◆ **WHAT IS BEING ASKED**
Start at the line below containing "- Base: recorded" and stop at the line containing "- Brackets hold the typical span". Repeat every line of that stretch exactly, and nothing outside it.

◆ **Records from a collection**

=== Begin Enclosure ===

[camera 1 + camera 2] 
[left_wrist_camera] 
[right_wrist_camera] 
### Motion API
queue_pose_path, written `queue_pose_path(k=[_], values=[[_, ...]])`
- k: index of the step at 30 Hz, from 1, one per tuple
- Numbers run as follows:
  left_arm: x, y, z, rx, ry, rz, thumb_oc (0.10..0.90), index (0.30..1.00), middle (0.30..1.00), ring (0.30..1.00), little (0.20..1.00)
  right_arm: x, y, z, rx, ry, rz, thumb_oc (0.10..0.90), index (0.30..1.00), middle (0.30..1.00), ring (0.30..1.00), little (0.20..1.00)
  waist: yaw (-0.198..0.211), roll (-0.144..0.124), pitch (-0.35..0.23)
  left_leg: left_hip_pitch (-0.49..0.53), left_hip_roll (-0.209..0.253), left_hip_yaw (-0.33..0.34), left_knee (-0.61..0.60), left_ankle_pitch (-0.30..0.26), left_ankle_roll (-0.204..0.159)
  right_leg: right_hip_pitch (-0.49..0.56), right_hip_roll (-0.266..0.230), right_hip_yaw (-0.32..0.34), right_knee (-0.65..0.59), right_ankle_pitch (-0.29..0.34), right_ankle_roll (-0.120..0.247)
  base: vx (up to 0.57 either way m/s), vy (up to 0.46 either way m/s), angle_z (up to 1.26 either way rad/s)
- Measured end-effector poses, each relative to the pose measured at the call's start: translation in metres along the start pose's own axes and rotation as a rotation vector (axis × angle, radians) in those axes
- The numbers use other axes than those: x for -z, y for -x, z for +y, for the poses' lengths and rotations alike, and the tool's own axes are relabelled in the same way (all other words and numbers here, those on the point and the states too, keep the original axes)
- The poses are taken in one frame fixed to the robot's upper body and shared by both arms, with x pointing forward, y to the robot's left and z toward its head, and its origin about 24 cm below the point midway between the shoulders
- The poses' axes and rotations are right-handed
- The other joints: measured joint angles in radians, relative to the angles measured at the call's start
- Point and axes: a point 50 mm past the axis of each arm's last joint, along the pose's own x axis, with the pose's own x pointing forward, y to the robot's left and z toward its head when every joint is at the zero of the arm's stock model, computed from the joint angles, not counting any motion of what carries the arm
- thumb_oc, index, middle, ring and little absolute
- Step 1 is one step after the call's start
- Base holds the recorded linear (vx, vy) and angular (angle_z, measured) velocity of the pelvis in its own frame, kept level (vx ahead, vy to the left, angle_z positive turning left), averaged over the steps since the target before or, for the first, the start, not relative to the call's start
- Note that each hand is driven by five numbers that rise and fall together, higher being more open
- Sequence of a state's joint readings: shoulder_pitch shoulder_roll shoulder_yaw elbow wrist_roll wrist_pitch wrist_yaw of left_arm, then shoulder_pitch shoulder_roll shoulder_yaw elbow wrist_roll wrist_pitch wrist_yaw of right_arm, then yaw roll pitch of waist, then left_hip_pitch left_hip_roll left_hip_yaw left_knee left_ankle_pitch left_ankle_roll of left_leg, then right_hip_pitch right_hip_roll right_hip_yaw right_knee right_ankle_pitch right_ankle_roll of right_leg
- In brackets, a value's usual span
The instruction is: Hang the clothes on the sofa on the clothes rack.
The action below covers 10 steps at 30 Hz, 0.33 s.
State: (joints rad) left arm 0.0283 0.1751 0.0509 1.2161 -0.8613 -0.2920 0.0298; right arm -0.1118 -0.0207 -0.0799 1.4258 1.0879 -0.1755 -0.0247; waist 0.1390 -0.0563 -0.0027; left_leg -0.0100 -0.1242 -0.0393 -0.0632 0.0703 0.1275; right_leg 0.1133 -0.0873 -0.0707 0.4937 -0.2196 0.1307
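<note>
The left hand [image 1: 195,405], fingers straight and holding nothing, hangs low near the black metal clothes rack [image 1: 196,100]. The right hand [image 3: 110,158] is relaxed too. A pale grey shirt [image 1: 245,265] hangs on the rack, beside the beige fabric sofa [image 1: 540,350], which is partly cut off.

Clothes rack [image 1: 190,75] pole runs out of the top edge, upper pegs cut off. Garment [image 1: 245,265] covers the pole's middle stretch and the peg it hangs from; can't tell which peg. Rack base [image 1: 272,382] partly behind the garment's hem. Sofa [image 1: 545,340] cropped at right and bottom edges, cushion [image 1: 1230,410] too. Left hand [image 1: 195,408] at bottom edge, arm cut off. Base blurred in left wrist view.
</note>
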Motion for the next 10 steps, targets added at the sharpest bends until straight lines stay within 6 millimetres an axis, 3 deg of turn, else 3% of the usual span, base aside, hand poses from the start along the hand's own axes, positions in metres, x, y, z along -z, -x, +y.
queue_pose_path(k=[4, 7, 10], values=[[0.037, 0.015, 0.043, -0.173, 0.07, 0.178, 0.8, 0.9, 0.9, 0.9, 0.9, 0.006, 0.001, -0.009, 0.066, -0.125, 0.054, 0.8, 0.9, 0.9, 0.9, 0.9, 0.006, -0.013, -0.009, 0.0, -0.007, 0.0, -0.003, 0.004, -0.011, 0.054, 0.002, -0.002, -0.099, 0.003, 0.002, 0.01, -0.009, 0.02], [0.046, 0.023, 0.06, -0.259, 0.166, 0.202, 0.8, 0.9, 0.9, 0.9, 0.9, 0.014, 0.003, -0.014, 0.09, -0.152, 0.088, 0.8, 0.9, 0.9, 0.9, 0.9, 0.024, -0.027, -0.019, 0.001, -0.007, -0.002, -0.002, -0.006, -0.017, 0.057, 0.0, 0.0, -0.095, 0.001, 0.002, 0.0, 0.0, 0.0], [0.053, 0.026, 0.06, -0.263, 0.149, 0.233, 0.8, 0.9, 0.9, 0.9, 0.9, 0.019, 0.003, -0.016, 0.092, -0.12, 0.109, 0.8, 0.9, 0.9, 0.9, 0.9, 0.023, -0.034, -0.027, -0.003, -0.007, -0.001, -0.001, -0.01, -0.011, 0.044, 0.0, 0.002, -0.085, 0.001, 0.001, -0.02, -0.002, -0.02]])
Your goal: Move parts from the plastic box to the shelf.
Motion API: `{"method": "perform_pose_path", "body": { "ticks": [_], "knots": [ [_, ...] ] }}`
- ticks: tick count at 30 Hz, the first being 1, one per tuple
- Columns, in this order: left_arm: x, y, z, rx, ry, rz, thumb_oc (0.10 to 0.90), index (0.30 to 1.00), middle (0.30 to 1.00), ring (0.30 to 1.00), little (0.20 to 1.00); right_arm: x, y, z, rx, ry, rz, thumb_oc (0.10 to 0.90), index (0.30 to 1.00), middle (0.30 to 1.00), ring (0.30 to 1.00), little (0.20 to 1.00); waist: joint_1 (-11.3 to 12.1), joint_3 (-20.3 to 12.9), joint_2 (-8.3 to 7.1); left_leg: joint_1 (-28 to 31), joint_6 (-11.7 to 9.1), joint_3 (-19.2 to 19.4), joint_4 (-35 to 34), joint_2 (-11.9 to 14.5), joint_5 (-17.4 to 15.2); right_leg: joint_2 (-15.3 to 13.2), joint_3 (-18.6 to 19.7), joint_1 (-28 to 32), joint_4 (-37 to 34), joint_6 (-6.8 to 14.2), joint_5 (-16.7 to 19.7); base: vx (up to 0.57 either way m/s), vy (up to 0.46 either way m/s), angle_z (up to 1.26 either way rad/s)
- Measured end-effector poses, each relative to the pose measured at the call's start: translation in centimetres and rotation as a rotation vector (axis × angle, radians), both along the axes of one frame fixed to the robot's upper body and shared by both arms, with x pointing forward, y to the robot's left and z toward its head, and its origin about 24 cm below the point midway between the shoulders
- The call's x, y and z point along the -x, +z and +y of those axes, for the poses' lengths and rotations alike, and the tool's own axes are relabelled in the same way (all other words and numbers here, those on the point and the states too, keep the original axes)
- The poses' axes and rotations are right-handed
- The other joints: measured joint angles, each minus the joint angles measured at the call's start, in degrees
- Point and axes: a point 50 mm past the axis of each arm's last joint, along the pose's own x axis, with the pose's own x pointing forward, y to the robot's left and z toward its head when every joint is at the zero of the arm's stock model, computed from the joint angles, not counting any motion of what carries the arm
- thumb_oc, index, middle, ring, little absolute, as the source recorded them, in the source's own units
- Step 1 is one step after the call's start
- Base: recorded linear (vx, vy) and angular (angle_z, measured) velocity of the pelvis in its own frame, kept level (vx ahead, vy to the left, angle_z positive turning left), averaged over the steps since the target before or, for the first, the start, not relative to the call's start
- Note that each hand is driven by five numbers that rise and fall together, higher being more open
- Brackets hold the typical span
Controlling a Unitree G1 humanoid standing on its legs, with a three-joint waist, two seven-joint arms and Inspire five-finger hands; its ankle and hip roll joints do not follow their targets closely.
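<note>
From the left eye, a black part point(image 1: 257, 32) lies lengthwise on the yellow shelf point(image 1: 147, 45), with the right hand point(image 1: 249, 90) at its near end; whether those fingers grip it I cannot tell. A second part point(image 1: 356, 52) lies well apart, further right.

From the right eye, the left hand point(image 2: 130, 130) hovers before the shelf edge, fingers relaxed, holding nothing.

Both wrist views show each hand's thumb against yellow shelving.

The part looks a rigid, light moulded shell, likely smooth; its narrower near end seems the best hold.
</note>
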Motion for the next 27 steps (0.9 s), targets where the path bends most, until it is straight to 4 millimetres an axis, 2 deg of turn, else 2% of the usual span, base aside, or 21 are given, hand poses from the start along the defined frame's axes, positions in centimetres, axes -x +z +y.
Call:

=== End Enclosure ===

◆ **ANSWER FOR THE TASK**
- Base: recorded linear (vx, vy) and angular (angle_z, measured) velocity of the pelvis in its own frame, kept level (vx ahead, vy to the left, angle_z positive turning left), averaged over the steps since the target before or, for the first, the start, not relative to the call's start
- Note that each hand is driven by five numbers that rise and fall together, higher being more open
- Brackets hold the typical span

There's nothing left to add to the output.